After I read those four, I never read anything else by him. Chuck Palahniuk is entertaining, but he really feels like a one trick pony. I mean, here's the plot for all four of the books I read by him: Fucked up main character goes on roadtrip with eccentric mentor and learns something about life. Sure, in Fight Club it's a plane trip, but it's still the same thing. He just rehashes slightly different ideas around the same plot structure and character types. I've heard that he's been getting away from that lately, though. Maybe I'll check him out again.

Breaker
10-15-06, 10:02 PM
Yeah, Haunted doesn't even have a main character. There are like 8 main characters, and every few chapters theres a random short story from one of their pasts. Very very cool, and different. And some of the short stories are the most gruesome/horrifying/weird/awesome stuff I've ever read.

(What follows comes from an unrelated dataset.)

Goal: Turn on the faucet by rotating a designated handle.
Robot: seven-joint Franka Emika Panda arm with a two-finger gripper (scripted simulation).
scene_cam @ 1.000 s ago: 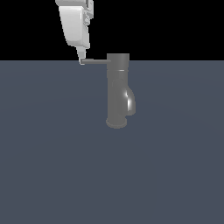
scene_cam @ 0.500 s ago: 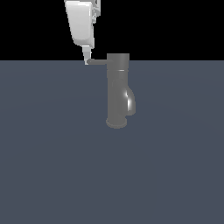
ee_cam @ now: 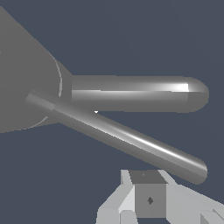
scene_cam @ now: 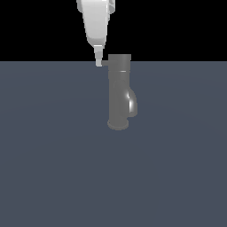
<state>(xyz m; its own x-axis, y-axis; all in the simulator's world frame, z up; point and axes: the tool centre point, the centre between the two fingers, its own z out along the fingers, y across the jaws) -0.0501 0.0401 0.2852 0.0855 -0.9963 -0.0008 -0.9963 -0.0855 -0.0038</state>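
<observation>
The dark grey faucet [scene_cam: 119,95] stands upright on the floor, its curved spout [scene_cam: 131,103] on the exterior view's right. The handle [scene_cam: 105,63] shows as a short stub sticking out of the top cap toward the exterior view's left. My white gripper [scene_cam: 98,61] comes down from above, shut, with its tip against the handle's outer end. In the wrist view the thin handle rod [ee_cam: 127,138] runs slantwise from the faucet body [ee_cam: 22,78], beside the thicker spout [ee_cam: 135,94]. The gripper [ee_cam: 146,199] sits just beside the rod's free end, holding nothing.
A flat slate-grey floor [scene_cam: 53,168] spreads around the faucet, with a black background above it. Nothing else stands in view.
My gripper has moved toward the exterior view's right, pushing the handle's end along. The handle has swung round and now looks much shorter in the exterior view.
</observation>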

I liked Fight Club, but I haven't seen the movie. Also, he wrote Invisible Monsters BEFORE Fight Club, but it wasn't published till he was famous.

I think his biggest weakness lies in the endings of his stories. I was a little disapointed by the endings of Choke and Haunted. I'm not really sure why, perhaps the endings just have a lot to live up to after all the main action has unfolded.

Ashiakin
10-15-06, 10:14 PM
Yeah, I can see Invisible Monsters not being published initially. Just because it has that Pulp Fiction-esque chronology and the fact that the subject matter is kind of out there. I probably enjoyed it more than any of his other works, but I still think Choke was better, as far as the writing and editing go.

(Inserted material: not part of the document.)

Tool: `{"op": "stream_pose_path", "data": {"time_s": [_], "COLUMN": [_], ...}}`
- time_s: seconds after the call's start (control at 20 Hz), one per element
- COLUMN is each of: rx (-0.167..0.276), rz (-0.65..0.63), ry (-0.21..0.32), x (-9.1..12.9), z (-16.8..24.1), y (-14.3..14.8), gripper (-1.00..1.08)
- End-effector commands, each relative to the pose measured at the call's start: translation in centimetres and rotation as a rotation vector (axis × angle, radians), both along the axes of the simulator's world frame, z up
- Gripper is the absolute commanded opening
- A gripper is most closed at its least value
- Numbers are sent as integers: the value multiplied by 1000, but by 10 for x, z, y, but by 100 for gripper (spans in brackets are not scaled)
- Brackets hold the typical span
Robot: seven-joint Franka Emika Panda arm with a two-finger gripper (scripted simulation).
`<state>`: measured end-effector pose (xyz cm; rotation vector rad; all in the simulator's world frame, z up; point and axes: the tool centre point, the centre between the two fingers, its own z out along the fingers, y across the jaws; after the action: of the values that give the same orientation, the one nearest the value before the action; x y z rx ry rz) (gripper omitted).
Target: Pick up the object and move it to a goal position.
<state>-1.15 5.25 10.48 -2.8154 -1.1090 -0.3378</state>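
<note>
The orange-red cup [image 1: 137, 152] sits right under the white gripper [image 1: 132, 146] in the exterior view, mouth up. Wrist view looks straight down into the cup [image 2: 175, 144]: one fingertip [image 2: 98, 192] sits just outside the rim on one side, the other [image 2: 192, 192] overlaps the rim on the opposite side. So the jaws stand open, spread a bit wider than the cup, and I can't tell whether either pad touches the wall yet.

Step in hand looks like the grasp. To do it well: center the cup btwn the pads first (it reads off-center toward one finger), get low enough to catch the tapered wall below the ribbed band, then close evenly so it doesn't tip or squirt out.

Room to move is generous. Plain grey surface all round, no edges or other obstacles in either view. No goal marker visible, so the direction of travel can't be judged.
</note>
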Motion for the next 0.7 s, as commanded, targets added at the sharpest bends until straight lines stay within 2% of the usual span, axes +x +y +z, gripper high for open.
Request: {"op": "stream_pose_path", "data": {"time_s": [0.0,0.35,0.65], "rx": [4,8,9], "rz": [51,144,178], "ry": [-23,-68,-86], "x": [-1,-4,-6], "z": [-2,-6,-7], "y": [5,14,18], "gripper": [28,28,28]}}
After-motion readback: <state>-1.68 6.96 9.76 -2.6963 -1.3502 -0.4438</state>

And I agree with you on the point about his endings. I won't say anything about Invisible Monsters until you've read it, but I do have something to say on the ending of that. Although, I should mention, I liked the book ending to Fight Club better than the movie ending. After you read the book and have seen the movie, you'll be like, wow, the movie ending discards the book's moral message almost entirely.

Breaker
10-22-06, 09:38 PM
Well, I finished Invisible Monsters. I liked it alot. And the ending was decent, I thought, but you can tell me whatever it was you were going to say now without ruining it ;)

Fight Club's ending was OK, but I found the quality of writing in the last chapter or two was lower than the rest of the book. I really don't know why that is, but it's unfortunate.

Ashiakin
10-22-06, 10:32 PM
Uh... Now I don't remember what I was going to say. Probably just that I thought the revelation at the end was a little too much to be plausible. Still, I thought it was a great book overall.

Mathias
10-22-06, 11:32 PM
[Friend Code]

Cyrus the virus
10-23-06, 12:18 AM
Though he's, like, the world's hugest author, I seriously think Stephen King is underrated.

Breaker
10-23-06, 09:17 AM
I've got to agree that Haunted's ending wasn't much of anything, but the rest of it, the poems, the short stories, and the action in between, was dynamite. Especially stories like Guts, Obsolete, Product Placement... basically all of them. That book is one of the best compilations of short stories I've ever seen.

EDIT: Stephen King is a very good author, his books are just kinda hard to get into, and you have to read the oens that you're actually INTERESTED in. But this thread isn't about him.